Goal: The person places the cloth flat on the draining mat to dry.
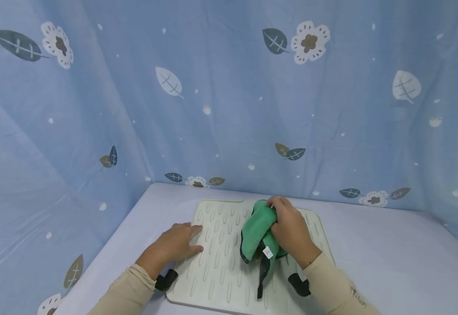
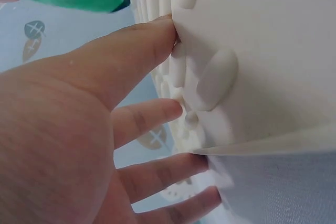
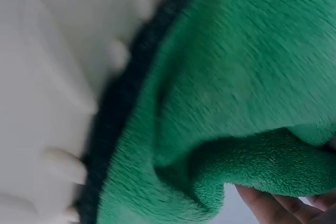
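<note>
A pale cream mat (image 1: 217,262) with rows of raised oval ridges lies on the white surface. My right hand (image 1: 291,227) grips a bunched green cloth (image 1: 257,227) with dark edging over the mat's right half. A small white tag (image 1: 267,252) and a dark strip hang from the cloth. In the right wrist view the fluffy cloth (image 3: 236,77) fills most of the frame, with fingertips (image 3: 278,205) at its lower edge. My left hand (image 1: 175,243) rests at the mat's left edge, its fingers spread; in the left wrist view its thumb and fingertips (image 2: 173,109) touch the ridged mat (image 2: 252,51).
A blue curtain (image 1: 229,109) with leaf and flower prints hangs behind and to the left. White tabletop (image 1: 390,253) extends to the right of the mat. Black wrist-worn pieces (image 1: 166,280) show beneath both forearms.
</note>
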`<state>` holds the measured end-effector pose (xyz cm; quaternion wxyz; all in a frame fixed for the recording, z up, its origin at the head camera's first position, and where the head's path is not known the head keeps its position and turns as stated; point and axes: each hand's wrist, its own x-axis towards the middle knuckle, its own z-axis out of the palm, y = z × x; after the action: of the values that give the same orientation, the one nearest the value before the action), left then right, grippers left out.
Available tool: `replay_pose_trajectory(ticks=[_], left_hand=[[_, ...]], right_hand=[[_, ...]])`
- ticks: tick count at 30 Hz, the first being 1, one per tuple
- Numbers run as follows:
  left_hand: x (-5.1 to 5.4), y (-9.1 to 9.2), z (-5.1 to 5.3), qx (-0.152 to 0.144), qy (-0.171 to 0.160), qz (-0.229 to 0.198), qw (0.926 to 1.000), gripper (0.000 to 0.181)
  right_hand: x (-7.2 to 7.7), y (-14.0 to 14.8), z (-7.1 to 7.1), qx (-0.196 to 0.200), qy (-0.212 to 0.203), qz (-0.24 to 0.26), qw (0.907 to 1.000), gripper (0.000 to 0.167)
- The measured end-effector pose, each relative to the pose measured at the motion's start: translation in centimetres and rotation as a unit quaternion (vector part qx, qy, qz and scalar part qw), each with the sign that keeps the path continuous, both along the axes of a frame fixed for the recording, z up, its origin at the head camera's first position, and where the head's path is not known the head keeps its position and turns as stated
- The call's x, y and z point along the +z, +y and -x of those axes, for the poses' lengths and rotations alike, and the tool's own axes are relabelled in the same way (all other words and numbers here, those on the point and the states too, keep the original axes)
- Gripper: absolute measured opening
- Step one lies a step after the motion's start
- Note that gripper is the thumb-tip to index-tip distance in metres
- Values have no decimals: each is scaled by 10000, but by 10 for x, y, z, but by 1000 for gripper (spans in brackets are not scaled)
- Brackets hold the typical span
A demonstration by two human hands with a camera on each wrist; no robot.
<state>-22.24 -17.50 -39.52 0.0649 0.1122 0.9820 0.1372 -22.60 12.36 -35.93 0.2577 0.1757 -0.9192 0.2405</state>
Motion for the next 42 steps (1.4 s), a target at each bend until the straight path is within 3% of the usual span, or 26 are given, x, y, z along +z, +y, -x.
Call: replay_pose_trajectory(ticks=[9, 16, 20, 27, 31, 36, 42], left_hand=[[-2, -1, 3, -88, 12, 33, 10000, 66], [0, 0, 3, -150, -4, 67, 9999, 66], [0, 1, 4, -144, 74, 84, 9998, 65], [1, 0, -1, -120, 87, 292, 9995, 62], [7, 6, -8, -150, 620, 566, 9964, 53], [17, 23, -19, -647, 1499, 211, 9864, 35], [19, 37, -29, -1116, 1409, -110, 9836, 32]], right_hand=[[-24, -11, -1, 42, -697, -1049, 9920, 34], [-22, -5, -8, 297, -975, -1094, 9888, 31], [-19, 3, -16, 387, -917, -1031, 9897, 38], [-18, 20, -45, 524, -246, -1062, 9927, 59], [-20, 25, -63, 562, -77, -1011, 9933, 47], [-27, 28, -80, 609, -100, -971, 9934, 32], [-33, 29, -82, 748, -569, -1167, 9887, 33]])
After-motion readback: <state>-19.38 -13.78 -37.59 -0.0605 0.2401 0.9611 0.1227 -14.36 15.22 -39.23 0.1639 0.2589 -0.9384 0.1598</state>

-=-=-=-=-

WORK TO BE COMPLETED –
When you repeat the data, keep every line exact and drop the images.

FINAL ANSWER –
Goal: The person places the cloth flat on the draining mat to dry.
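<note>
A pale cream mat (image 1: 217,262) with rows of raised oval ridges lies on the white surface. My right hand (image 1: 291,227) grips a bunched green cloth (image 1: 257,227) with dark edging over the mat's right half. A small white tag (image 1: 267,252) and a dark strip hang from the cloth. In the right wrist view the fluffy cloth (image 3: 236,77) fills most of the frame, with fingertips (image 3: 278,205) at its lower edge. My left hand (image 1: 175,243) rests at the mat's left edge, its fingers spread; in the left wrist view its thumb and fingertips (image 2: 173,109) touch the ridged mat (image 2: 252,51).
A blue curtain (image 1: 229,109) with leaf and flower prints hangs behind and to the left. White tabletop (image 1: 390,253) extends to the right of the mat. Black wrist-worn pieces (image 1: 166,280) show beneath both forearms.
</note>
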`<state>` holds the measured end-effector pose (xyz cm; quaternion wxyz; all in a frame fixed for the recording, z up, its origin at the head camera's first position, and where the head's path is not known the head keeps its position and turns as stated; point and axes: each hand's wrist, its own x-axis towards the middle knuckle, its own z-axis out of the palm, y = z × x; after the action: of the values that give the same orientation, the one nearest the value before the action), left then right, grippers left out.
Available tool: `replay_pose_trajectory(ticks=[_], left_hand=[[_, ...]], right_hand=[[_, ...]])`
- ticks: tick count at 30 Hz, the first being 1, one per tuple
- Numbers run as follows:
  left_hand: x (-5.1 to 5.4), y (-9.1 to 9.2), z (-5.1 to 5.3), qx (-0.152 to 0.144), qy (-0.171 to 0.160), qz (-0.229 to 0.198), qw (0.926 to 1.000), gripper (0.000 to 0.181)
  right_hand: x (-7.2 to 7.7), y (-14.0 to 14.8), z (-7.1 to 7.1), qx (-0.196 to 0.200), qy (-0.212 to 0.203), qz (-0.24 to 0.26), qw (0.907 to 1.000), gripper (0.000 to 0.167)
- The measured end-effector pose, each relative to the pose measured at the motion's start: translation in centimetres and rotation as a unit quaternion (vector part qx, qy, qz and scalar part qw), each with the sign that keeps the path continuous, both along the axes of a frame fixed for the recording, z up, its origin at the head camera's first position, and where the head's path is not known the head keeps its position and turns as stated
- The call's x, y and z point along the +z, +y and -x of those axes, for the poses' lengths and rotations alike, and the tool's own axes are relabelled in the same way (all other words and numbers here, those on the point and the states too, keep the original axes)
- Gripper: absolute measured opening
- Step one lies a step after the motion's start
- Note that gripper is the thumb-tip to index-tip distance in metres
- Values have no decimals: each is scaled by 10000, but by 10 for x, y, z, but by 1000 for gripper (spans in brackets are not scaled)
- Brackets hold the typical span
A demonstration by two human hands with a camera on each wrist; no robot.
<state>-22.24 -17.50 -39.52 0.0649 0.1122 0.9820 0.1372 -22.60 12.36 -35.93 0.2577 0.1757 -0.9192 0.2405</state>
Motion for the next 42 steps (1.4 s), a target at each bend until the straight path is within 3% of the usual span, or 26 are given, x, y, z along +z, +y, -x.
Call: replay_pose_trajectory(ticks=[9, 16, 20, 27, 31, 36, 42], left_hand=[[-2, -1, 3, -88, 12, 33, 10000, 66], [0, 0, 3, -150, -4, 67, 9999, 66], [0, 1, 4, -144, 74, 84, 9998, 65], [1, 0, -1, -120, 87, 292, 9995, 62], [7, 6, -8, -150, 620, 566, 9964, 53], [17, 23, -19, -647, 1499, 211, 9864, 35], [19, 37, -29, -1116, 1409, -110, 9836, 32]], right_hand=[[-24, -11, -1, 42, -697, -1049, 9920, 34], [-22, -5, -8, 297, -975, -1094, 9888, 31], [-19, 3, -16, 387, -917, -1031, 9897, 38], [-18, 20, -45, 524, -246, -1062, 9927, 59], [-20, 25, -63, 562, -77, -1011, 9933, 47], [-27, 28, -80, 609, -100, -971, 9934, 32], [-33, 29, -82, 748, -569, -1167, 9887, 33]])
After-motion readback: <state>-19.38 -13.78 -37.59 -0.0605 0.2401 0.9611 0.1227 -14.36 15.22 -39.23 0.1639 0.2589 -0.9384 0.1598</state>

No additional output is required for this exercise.